#### [Aim of the exercise]
Since the copy must hold text only, transcribe the data below exactly and omit the images.

#### [Data excerpt]
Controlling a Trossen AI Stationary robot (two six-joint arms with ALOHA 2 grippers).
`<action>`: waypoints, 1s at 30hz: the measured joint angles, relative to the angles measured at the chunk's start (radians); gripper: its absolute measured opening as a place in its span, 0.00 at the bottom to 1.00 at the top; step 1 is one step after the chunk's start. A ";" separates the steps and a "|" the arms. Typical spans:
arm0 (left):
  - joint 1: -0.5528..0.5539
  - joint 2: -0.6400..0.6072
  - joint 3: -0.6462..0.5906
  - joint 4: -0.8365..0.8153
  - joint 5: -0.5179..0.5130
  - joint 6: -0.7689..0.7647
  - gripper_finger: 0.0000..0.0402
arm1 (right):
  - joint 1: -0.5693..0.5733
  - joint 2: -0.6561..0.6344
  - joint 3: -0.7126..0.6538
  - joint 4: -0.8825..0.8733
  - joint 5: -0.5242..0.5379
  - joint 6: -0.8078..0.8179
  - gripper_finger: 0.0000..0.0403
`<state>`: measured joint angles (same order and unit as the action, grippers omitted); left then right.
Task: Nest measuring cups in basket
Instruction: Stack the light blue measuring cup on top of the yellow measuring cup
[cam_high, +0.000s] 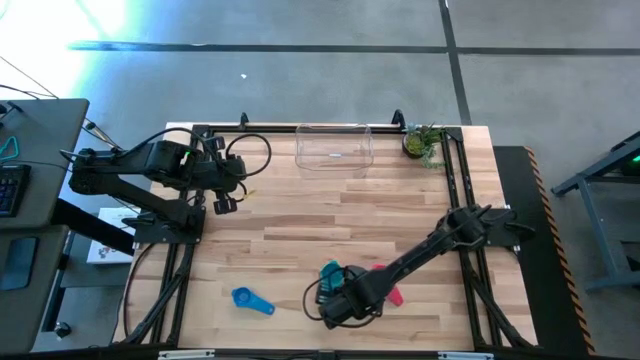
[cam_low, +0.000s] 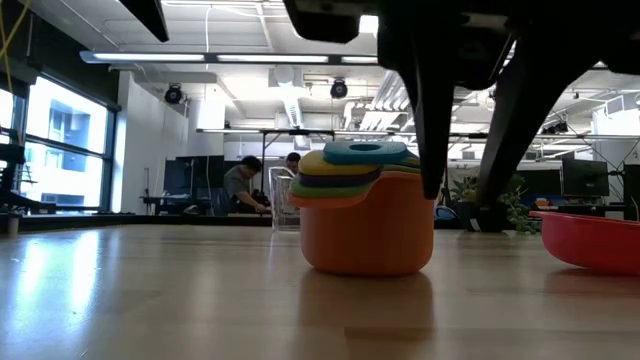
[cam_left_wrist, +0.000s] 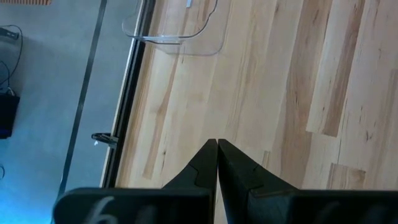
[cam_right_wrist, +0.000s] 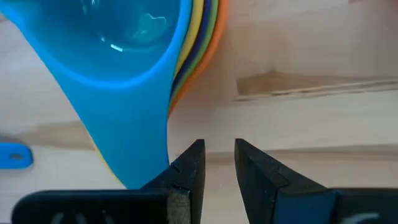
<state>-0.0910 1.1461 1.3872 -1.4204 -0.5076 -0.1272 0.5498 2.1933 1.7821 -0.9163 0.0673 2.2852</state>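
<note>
A stack of nested measuring cups (cam_low: 365, 225) stands on the table near the front middle, orange outermost and teal on top (cam_high: 329, 270). Its handles (cam_right_wrist: 124, 137) fan out toward my right gripper (cam_right_wrist: 219, 155), which hangs over the table, pointing down and open by a narrow gap with only bare wood between its fingers. A coral-red cup (cam_low: 590, 240) lies to the stack's right, partly under the right arm. A blue cup (cam_high: 252, 300) lies apart to the left. The clear basket (cam_high: 334, 148) stands at the far edge. My left gripper (cam_left_wrist: 217, 144) waits shut at the back left. My right gripper comes from above with one finger (cam_right_wrist: 186, 171) right beside the end of the stack's teal handle (cam_right_wrist: 146, 168). Whether that finger touches the handle, I cannot tell. Nothing is between the fingers.
A small potted plant (cam_high: 422, 142) stands right of the basket at the far edge. Bare wood lies between the stack and the basket. Black frame rails run along the table's left and right sides. People stand far off in the room behind the table.
</note>
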 joint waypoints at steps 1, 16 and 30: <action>0.000 0.000 0.000 0.000 0.000 0.000 0.01 | -0.001 0.003 0.000 0.002 0.001 0.000 0.19; 0.000 0.000 0.000 0.000 0.000 0.000 0.01 | -0.041 0.006 0.000 0.037 0.006 -0.077 0.19; 0.000 0.000 0.000 0.005 0.000 0.000 0.01 | -0.002 0.006 0.111 -0.240 -0.021 -0.057 0.19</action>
<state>-0.0910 1.1461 1.3872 -1.4155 -0.5076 -0.1272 0.5474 2.1990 1.8935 -1.1558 0.0459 2.2280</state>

#### [Solution]
Controlling a Trossen AI Stationary robot (two six-joint arms with ALOHA 2 grippers).
`<action>`: waypoints, 1s at 30hz: the measured joint angles, relative to the angles measured at the chunk's start (radians); gripper: its absolute measured opening as a place in its span, 0.00 at the bottom to 1.00 at the top; step 1 is one step after the chunk's start. A ";" separates the steps and a "|" the arms. Typical spans:
arm0 (left):
  - joint 1: -0.5528..0.5539
  - joint 2: -0.6400..0.6072
  - joint 3: -0.6462..0.5906
  - joint 4: -0.8365..0.8153
  - joint 5: -0.5179..0.5130
  - joint 6: -0.7689..0.7647
  - gripper_finger: 0.0000..0.0402
arm1 (right):
  - joint 1: -0.5693..0.5733
  - joint 2: -0.6561..0.6344
  - joint 3: -0.7126..0.6538
  - joint 4: -0.8825..0.8733
  - joint 5: -0.5242..0.5379
  - joint 6: -0.8078..0.8179
  - gripper_finger: 0.0000..0.0403
`<state>`: measured joint angles (same order and unit as the action, grippers omitted); left then right.
Task: Nest measuring cups in basket
Instruction: Stack the light blue measuring cup on top of the yellow measuring cup
[cam_high, +0.000s] 
[cam_low, +0.000s] 
[cam_left_wrist, +0.000s] 
[cam_right_wrist, +0.000s] 
<state>-0.0910 1.1461 1.3872 -1.4204 -0.5076 -0.1272 0.5498 2.1933 1.7821 -0.9163 0.0673 2.2852</state>
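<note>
A stack of nested measuring cups (cam_low: 365, 225) stands on the table near the front middle, orange outermost and teal on top (cam_high: 329, 270). Its handles (cam_right_wrist: 124, 137) fan out toward my right gripper (cam_right_wrist: 219, 155), which hangs over the table, pointing down and open by a narrow gap with only bare wood between its fingers. A coral-red cup (cam_low: 590, 240) lies to the stack's right, partly under the right arm. A blue cup (cam_high: 252, 300) lies apart to the left. The clear basket (cam_high: 334, 148) stands at the far edge. My left gripper (cam_left_wrist: 217, 144) waits shut at the back left. My right gripper comes from above with one finger (cam_right_wrist: 186, 171) right beside the end of the stack's teal handle (cam_right_wrist: 146, 168). Whether that finger touches the handle, I cannot tell. Nothing is between the fingers.
A small potted plant (cam_high: 422, 142) stands right of the basket at the far edge. Bare wood lies between the stack and the basket. Black frame rails run along the table's left and right sides. People stand far off in the room behind the table.
</note>
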 joint waypoints at steps 1, 16 and 30: <action>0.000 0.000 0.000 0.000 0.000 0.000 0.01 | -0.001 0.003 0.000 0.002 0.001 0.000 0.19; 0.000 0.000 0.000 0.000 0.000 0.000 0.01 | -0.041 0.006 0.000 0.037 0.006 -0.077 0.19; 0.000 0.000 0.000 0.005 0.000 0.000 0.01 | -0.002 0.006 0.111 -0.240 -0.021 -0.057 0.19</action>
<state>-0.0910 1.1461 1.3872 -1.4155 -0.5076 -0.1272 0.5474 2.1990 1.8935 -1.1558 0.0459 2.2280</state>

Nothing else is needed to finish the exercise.